Task to complete
Please copy each line of the listing that includes the string "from".

[Opening Given material section]

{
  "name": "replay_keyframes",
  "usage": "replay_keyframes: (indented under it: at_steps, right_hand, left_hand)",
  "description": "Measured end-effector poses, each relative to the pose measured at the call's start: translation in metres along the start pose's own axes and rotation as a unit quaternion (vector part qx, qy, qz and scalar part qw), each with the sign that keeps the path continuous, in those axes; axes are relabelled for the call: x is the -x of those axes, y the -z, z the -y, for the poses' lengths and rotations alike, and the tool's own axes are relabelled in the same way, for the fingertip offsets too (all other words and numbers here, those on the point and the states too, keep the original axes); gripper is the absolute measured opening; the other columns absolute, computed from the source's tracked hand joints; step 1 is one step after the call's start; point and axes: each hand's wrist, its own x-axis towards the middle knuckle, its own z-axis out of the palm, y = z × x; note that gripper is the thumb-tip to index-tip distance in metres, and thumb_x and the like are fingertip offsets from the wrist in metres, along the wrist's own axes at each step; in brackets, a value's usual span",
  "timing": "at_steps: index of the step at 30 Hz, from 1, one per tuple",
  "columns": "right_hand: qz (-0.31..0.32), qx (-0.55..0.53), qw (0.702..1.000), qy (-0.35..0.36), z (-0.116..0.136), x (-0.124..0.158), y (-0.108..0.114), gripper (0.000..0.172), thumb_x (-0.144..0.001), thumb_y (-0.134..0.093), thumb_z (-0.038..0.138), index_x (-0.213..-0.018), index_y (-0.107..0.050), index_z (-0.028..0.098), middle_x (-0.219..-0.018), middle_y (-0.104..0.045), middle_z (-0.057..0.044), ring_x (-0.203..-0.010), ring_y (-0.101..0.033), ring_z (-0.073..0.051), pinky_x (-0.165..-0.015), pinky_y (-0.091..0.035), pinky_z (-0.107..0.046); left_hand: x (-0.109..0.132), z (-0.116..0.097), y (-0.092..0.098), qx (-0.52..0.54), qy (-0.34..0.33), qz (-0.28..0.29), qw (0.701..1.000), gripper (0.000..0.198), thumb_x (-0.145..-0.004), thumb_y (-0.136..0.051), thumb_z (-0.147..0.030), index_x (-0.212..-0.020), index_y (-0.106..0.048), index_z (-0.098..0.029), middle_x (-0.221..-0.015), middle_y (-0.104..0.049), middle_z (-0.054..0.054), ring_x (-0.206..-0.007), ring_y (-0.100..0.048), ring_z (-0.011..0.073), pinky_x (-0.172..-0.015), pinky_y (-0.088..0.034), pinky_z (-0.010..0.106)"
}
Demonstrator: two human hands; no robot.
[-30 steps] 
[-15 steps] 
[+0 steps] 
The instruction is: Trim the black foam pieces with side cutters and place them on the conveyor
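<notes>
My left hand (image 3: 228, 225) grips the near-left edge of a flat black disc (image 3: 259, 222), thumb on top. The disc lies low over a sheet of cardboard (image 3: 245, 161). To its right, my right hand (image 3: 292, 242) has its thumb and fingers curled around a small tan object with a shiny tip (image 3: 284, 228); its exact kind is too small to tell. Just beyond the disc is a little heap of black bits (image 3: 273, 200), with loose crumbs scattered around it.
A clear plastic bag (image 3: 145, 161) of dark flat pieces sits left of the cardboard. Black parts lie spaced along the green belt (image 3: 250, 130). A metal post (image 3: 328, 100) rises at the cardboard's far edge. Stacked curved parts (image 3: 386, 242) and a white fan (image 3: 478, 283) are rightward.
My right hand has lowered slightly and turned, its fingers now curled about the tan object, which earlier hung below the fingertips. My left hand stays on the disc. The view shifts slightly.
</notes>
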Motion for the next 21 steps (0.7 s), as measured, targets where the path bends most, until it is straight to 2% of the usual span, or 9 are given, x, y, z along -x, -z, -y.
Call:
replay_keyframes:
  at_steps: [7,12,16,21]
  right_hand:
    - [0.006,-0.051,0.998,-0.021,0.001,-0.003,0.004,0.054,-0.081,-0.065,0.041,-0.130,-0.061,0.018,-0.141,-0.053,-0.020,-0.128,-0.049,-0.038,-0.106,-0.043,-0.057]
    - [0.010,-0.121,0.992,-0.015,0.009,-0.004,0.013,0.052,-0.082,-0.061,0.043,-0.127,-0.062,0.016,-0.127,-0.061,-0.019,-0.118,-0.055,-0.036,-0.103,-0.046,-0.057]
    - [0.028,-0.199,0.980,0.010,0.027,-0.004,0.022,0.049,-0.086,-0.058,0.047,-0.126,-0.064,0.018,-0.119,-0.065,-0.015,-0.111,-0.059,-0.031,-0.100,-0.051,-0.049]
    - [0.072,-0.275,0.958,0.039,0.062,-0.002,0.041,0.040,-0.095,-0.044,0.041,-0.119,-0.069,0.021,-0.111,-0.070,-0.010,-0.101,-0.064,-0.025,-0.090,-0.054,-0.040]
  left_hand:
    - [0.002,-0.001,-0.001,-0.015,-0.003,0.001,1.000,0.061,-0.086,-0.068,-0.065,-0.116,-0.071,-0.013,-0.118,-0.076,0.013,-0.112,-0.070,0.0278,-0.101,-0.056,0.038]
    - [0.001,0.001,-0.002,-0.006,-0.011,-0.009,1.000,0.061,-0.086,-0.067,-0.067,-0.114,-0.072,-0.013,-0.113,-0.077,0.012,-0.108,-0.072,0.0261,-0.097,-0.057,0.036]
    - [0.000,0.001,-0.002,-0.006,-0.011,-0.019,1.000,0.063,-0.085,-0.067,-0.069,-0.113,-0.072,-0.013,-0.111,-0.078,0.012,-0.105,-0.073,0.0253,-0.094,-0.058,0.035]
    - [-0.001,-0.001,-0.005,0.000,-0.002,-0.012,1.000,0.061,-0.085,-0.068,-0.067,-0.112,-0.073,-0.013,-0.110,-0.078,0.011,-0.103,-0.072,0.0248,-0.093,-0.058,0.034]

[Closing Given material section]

Response box
  "description": "Measured end-effector poses, each relative to the pose measured at the call's start: translation in metres along the start pose's own axes and rotation as a unit quaternion (vector part qx, qy, qz and scalar part qw), each with the sign that keeps the path continuous, in those axes; axes are relabelled for the call: x is the -x of those axes, y the -z, z the -y, for the poses' lengths and rotations alike, and the tool's own axes are relabelled in the same way, for the fingertip offsets too (all other words and numbers here, those on the point and the states too, keep the original axes); gripper is the absolute measured opening; the other columns absolute, computed from the source's tracked hand joints; step 1 is one step after the call's start; point and axes: each hand's wrist, its own x-axis towards the middle knuckle, its own z-axis out of the palm, y = z × x; note that gripper is the thumb-tip to index-tip distance in metres, and thumb_x and the like are fingertip offsets from the wrist in metres, along the wrist's own axes at each step; in brackets, a value's usual span",
  "timing": "at_steps: index of the step at 30 Hz, from 1, one per tuple",

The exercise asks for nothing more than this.